Fredenberg testifies to the powerful draw of the Bighorn River Lodge and Gonzalez. “I had a creel clerk working the river, and one day she ran into Phil and a party of his anglers,” he recalls. “She said they were some famous baseball players, and that she had one of them sign her creel card. I looked at it, and there above his signature was a record of catching seven fish in five hours, including one rainbow over 18 inches. The signature? Joe DiMaggio.”
business in crow country
Gonzalez says that he never took where he lived and worked for granted. He tried to befriend Crow Tribal members when he could, mindful that his entire life and business was located inside their homeland. “I had an old cowboy tell me one time that the secret to getting along with the Crow was to treat them all like 12-year-olds,” Gonzalez says. “I never believed that. Even after my arrest, which I knew wasn’t personal, I did my best to work with the Tribe. Two of my best guides were Crow, and I had good relations with the Tribal council and chairman.”

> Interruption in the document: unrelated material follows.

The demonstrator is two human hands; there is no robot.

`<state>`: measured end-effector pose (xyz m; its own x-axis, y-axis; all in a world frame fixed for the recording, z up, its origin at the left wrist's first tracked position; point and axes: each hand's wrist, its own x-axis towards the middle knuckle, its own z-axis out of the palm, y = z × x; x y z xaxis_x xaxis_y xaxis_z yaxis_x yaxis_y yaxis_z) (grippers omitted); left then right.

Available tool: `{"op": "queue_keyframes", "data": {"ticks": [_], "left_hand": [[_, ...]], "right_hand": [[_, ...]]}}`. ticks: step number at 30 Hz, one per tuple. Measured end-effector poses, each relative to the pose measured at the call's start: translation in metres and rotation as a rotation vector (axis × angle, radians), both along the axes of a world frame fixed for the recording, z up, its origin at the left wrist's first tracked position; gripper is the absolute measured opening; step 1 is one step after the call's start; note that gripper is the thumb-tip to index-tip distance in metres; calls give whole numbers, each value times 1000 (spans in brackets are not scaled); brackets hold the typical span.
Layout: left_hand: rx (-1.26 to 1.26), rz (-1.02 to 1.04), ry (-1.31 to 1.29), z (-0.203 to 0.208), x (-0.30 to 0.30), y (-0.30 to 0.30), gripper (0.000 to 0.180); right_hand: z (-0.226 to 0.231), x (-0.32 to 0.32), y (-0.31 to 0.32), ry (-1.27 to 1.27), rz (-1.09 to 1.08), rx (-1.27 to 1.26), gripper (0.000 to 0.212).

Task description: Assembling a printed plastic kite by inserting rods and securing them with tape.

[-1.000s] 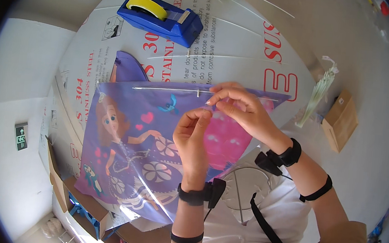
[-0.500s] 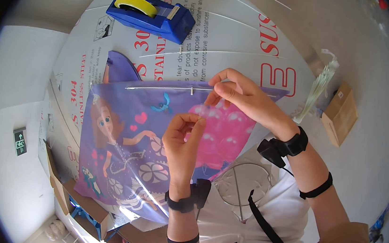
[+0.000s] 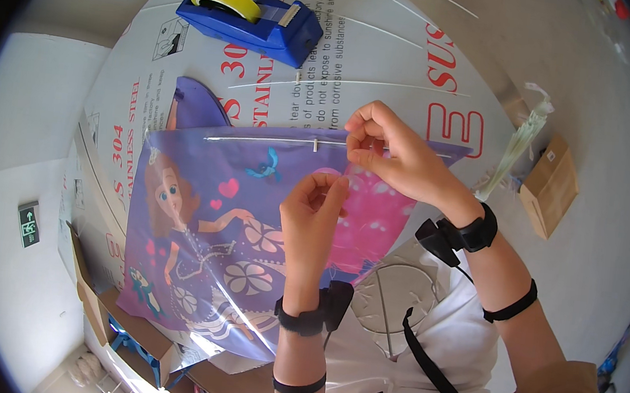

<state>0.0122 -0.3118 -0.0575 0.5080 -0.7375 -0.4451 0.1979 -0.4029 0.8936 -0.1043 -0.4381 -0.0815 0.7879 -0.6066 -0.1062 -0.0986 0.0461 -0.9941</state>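
A purple plastic kite sheet (image 3: pixel 218 167), printed with a cartoon princess, pink hearts and a pink patch, lies spread before me. A thin white rod (image 3: pixel 259 141) runs along its far edge, with a small white fitting (image 3: pixel 316 145) on it. My left hand (image 3: pixel 308 223) is above the middle of the sheet, thumb and forefinger pinched together. Just beyond it to the right, my right hand (image 3: pixel 403 160) is closed near the rod, its fingertips curled toward the thumb. Whatever either pinch holds is too small to make out.
A blue tape dispenser (image 3: pixel 293 41) with yellow tape stands at the far left of the printed board (image 3: pixel 391 59). Loose white rods (image 3: pixel 350 83) lie across the board. At right are a bundle of pale rods (image 3: pixel 516 145) and a cardboard box (image 3: pixel 550 187); another open box (image 3: pixel 93 300) is lower left.
My left hand has moved right and slightly away from me, closer to the right hand. The right hand's fingers have curled in more. The sheet lies nearly as before.
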Motion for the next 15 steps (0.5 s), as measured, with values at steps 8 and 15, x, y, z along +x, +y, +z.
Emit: {"op": "queue_keyframes", "data": {"ticks": [8,15], "left_hand": [[197,-2,-55,-7,13,-32,24],[231,9,-111,-17,17,-35,26]], "right_hand": [[-9,19,-4,186,-134,-453,26],[-16,26,-2,230,-164,-577,26]]}}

At the height of the Bighorn River Lodge’s popularity, before they sold the business, Gonzalez and his wife Patty hosted what they called Huck Finn Days at a big pond — scoured out of gravel just off the river — that was full of sizable trout and, later, largemouth bass. “I’d have 450 people come to those Huck Finn Days. I’d have lots of Crow families come, sometimes single parents with their kids. We tried to show everybody a real good time, and show them how to fish, not just fly fish,” Gonzalez says. “One day a couple years ago, this big strapping Crow fellow comes up to me in the store. He’s got a big belt buckle on, and he shakes my hand. He tells me thanks. He said when he was a 7-year-old kid he learned how to fish at our pond, and now he’s teaching his own kids how to fish. That, to me, is the real point of everything we did.”